Dunkle Wolken hängen schon den ganzen Vormittag tief über dem Horizont und die düstere Stimmung lässt die gelb braunen Hügel um uns noch etwas unwirklicher erscheinen. Gerade quält sich der Bus über eine kleine Anhöhe und vor uns öffnet sich ein weiteres, endloses Tal, durchzogen von ein paar Reifenspuren und den dünnen Strommasten, die uns auf unserer Fahrt begleiten.
Links taucht eine Kuhherde auf und die Tiere heben neugierig den Kopf, um sich das seltsame Gefährt mit seinen langnasigen Insassen genauer anzuschauen. Selbst für sie scheinen wir eine willkommene Abwechslung im Steppen-Einerlei zu sein.

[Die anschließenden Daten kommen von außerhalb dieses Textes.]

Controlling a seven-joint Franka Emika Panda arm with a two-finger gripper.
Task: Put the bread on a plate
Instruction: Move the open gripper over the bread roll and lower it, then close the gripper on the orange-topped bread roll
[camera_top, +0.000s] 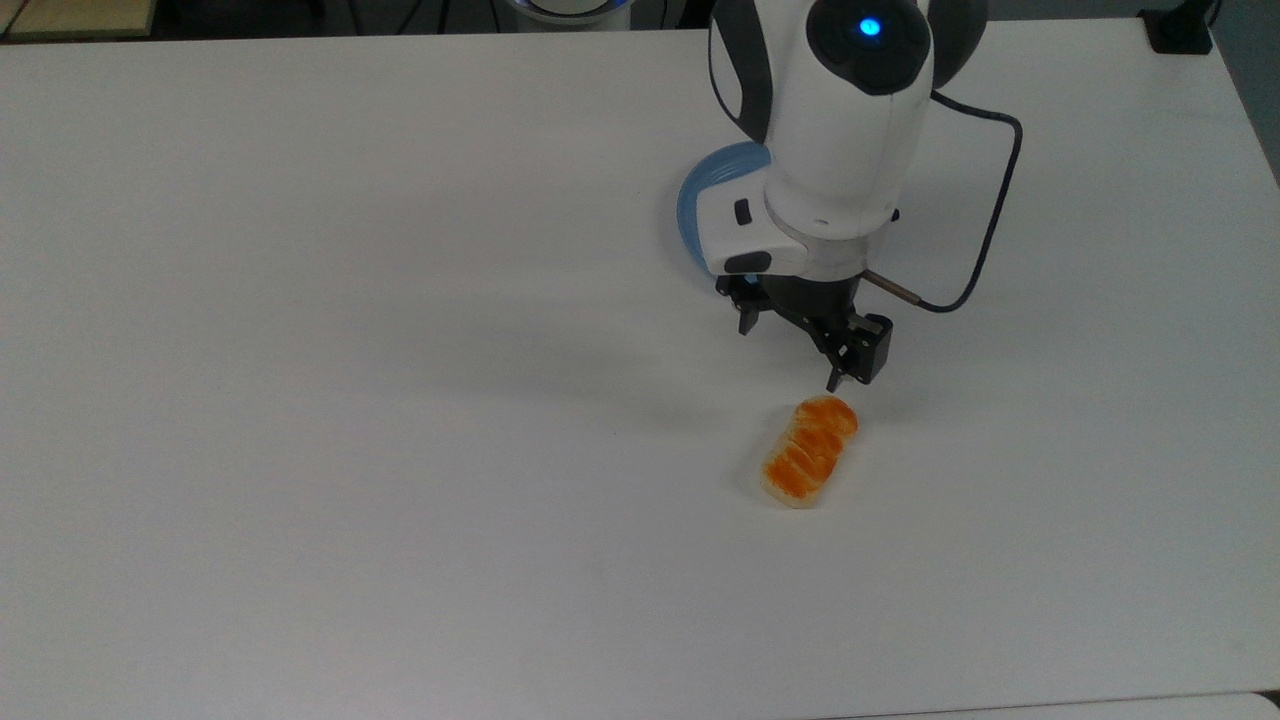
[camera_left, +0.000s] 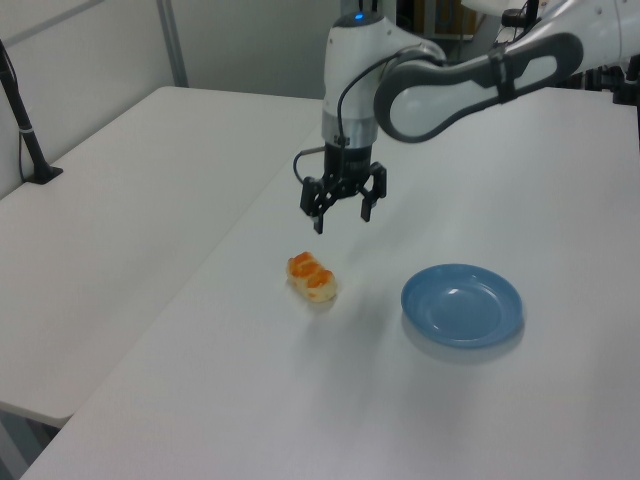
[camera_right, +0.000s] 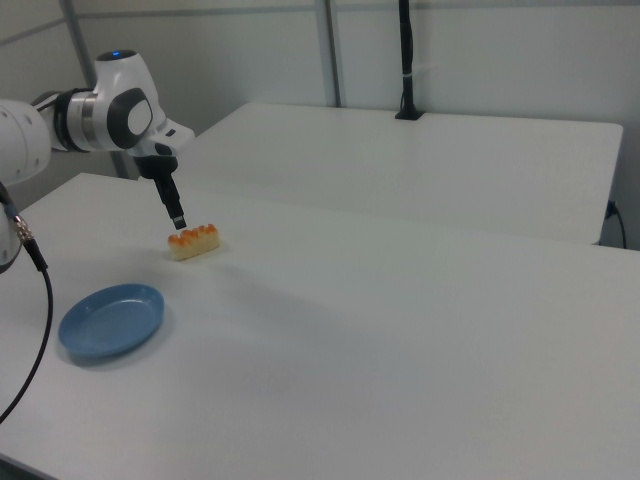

Ein weißer Punkt rechts von uns entpuppt sich als Jurte mit einer Pferdekoppel und unser Bus verlässt den Feldweg und steuert nun über den holprigen Boden direkt darauf zu. Die bunt bemalte Tür des weißen Zeltes öffnet sich und zwei kleine Buben schauen neugierig heraus. Bewacht von einem mächtigen Hirtenhund, der selbst den dreijährigen überragt. Wir steigen mit steifen Gliedern aus dem Bus und werden vom allgegenwärtigen, kühlen Wind begrüßt, der uns die Reißverschlüsse unserer bunten Jacken weiter hochziehen lässt.
Mit eingezogenen Köpfen treten wir vorsichtig durch die niedrige Tür in die Jurte und reihen uns zu beiden Seiten des kleinen Ofens an der runden Wand auf. Die junge Nomadenfrau rührt in einem großen, blauen Plastikfass und füllt dann einen Glaskrug mit Airag, vergorener Stutenmilch. Die vom Hausherrn randvoll gefüllte Schale wird mit beiden Händen dem ersten aus der Gruppe gereicht. Schmeckt säuerlich und ein bisschen nach Buttermilch – der Alkohol macht die Milch haltbar, die alle zwei bis drei Stunden von den Stuten draußen gemolken wird.
Fasziniert bestaunen wir, wie der gesamte Hausrat in diesem Zelt Platz findet: rechts auf der Frauenseite die „Küche“ und links am Beginn der Männerseite das Waschzeug, zwei Betten und in der Mitte gegenüber der Tür der Hausaltar. Dazwischen kleinere, bunt bemalte Holzschränke für Kleidung und Zaumzeug, und an der Decke hängt noch ein Telefon.
Als wir wieder nach draußen treten, um beim Melken der Stuten zuzuschauen, fängt es an zu tröpfeln. Am gegenüberliegenden Hügel bewegen sich weiße Punkte langsam Richtung Horizont: 1400 Schafe gehören auch zum Besitz dieser kleinen Familie. Die Herde wird jeden Abend wieder zusammengetrieben und zur Jurte zurück geholt, um sich am nächsten Morgen dann wieder in eine Himmelsrichtung zu zerstreuen.
Ein karges und einsames Leben in dieser rauen Umgebung. Bestimmt von den endlosen gelben Hügeln, die Weidegrund und Lebensraum bieten, die in der Sonne fast wie Gold leuchten und unter den grauen Wolken wie ein wogendes Meer erscheinen, das alles mit sich fortträgt.